Так чему он учил? Изображать ничто? Саморазрушаться? Да, Мандельштам точно заметил, что «разлагаться тоже нужно уметь», но Малевич не мог научить и этому. То есть там учеников не могло быть по определению. Тем более, что авангард, как паразитарное явление, строился исключительно на отталкивании от традиции, школы, культуры. Для Лисицкого «Единица равняется единице», а все остальное «египетско-греческо-римско-готический маскарад». Формулы «прошлое никак не связано с настоящим», «в искусстве нет развития» были повторены авангардистами стократно в самых разных вариантах. Именно эта непрерывная борьба за право быть бастардом, незаконнорождённым подкидышем в искусстве, постоянное утверждение, что они в культуре безотцовщина и их нашли в капусте, толкала авангардистов в объятия власти, ибо безродностью и невежеством победить родовитость и школу невозможно. Поэтому авангардисты - Малевич или Штеренберг - становились «комиссарами», «уполномоченными» и утверждали свою гулкую пустоту и право на невежество силой. Поэтому там все воевали со всеми – Кандинский с Малевичем, Малевич с Татлиным и т.д. В итоге при полной поддержке власти, при абсолютной творческой свободе они не смогли создать своего художественного направления в искусстве, своей школы так и не появилось. 

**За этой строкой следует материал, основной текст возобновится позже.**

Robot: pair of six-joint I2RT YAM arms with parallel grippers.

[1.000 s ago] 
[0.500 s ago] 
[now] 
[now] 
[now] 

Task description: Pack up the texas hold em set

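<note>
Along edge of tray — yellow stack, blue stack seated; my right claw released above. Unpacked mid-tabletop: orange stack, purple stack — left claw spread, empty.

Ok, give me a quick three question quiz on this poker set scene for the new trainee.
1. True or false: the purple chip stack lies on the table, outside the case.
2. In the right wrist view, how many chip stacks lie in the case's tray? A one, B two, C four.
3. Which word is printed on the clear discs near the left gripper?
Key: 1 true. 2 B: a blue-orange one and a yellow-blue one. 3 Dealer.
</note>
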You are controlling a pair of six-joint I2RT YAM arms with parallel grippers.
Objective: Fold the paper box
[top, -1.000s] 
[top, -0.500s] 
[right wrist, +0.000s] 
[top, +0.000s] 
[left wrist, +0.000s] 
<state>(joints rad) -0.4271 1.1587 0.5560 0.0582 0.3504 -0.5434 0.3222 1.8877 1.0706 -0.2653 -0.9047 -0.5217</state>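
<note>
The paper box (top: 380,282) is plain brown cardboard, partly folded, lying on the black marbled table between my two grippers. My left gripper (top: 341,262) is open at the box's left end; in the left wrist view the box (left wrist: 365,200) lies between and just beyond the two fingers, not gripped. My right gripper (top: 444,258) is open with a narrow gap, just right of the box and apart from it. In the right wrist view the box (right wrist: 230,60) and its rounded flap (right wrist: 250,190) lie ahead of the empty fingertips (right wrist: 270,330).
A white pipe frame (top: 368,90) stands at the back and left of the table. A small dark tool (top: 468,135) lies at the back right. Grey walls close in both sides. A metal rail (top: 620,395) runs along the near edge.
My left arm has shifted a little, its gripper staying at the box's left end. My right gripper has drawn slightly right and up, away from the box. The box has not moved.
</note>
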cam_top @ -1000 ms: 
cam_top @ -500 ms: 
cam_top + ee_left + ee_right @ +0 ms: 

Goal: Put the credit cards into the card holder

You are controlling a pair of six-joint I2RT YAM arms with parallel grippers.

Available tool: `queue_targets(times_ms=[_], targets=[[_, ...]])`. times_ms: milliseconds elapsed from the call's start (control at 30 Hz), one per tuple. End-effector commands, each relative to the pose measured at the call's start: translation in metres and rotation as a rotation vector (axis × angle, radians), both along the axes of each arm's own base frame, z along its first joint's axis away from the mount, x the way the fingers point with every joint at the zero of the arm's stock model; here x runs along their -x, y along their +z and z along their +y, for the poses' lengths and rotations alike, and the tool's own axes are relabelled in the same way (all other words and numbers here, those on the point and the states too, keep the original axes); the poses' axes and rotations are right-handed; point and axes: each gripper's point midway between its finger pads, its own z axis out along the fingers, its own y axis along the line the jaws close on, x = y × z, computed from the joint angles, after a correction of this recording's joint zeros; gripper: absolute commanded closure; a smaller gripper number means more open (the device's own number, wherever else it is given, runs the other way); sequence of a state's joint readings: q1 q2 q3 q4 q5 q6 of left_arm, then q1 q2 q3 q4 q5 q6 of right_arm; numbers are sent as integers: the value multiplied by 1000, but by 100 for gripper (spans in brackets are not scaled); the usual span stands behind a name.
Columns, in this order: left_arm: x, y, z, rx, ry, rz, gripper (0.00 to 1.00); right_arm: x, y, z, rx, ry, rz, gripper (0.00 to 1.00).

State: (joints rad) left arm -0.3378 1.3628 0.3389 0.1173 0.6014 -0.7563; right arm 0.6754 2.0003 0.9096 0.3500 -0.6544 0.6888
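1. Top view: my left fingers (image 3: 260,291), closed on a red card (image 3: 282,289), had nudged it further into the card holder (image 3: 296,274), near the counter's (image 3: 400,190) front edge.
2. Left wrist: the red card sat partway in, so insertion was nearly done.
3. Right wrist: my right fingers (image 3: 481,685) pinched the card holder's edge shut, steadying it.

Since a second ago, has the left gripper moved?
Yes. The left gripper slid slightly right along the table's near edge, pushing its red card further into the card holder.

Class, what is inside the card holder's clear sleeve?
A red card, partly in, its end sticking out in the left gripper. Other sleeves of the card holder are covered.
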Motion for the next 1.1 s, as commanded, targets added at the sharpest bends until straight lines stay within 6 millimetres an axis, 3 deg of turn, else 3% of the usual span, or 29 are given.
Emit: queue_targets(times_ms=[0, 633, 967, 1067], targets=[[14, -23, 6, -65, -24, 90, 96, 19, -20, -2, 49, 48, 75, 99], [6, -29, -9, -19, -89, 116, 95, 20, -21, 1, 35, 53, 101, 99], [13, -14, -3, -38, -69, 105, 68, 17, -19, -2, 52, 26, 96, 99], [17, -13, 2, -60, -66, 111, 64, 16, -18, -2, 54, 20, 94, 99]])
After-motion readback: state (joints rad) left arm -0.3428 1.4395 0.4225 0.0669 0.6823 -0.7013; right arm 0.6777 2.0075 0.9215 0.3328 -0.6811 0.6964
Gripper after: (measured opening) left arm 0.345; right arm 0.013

А без нее в искусстве не может быть ничего. Школа – критерий, карта в размер местности, вектор, дающий возможность понять, откуда, что, как и куда идет. Гениальные борцы с «закостенелыми формами» типа Пикассо или Дали потому и были гениальны, что долго учились у великих – Дали у Вермеера, а Пикассо у Сезанна. Вспоминаю, как первый год в УДН мы учились на «подготовительном факультете», где целый год по 8-10 часов в день был только иностранный язык, который преподавали фундаментальные люди. У нас это была великая Л.В.Макарова (вела английский, но знала еще два-три языка минимум). Однажды в наших рядах появился мажористый мальчик, который с ходу решил поразить ее своим знанием языка и начал сыпать «Wicked», «Diss», «Wanna», «Gonna». Она посмотрела на него и небрежно ответила таким отчаянным жаргоном негритянских районов Нью-Йорка, что он, не поняв ни бельмеса, выпучил глаза. После чего тихо резюмировала: «Мальчик, выучи сначала обычный язык, а потом будешь «Wanna», «Gonna»». В искусстве то же самое – научись копировать великих, выучи язык живописи, а потом рисуй квадратики, если захочется (что вряд ли). Люди учатся сначала читать, а потом писать, но не наоборот.

А тут вам «ученица Малевича».

Что-что, Малевича?

«Мне послышалось престранное слово» (с).